Exercise objective =
Leaving pictures aside, restate exactly the lines of the data below, from the first one through the line that contains "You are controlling".

===== Source material

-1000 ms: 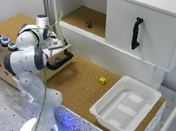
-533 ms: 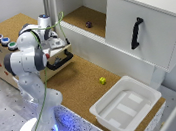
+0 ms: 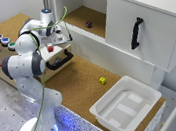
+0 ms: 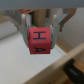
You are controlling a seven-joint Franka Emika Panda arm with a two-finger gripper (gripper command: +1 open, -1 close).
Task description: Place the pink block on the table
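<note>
The pink block (image 3: 50, 48) is a small reddish cube on the white top of a wooden box (image 3: 2, 61) at the exterior view's left. My gripper (image 3: 52, 44) hangs straight down over it from the white arm. In the wrist view the pink block (image 4: 39, 41), with dark letters on its faces, fills the space between the fingers (image 4: 24, 27). The gripper (image 4: 41, 31) is shut on it, and the block rests on the white surface. The cork table (image 3: 79, 81) lies lower, beside the box.
A yellow-green block (image 3: 102, 80) lies on the cork near a white tray (image 3: 100, 109). A dark block (image 3: 88, 24) sits in the open shelf behind. The box has a black handle (image 3: 62, 59) and coloured buttons (image 3: 3, 41). A white cabinet door (image 3: 150, 34) stands at the exterior view's right.
</note>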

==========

The answer =
-1000 ms: 
-533 ms: 
+0 ms: 
+0 ms: 
You are controlling a seven-joint Franka Emika Panda arm with a two-finger gripper (gripper command: +1 open, -1 close).

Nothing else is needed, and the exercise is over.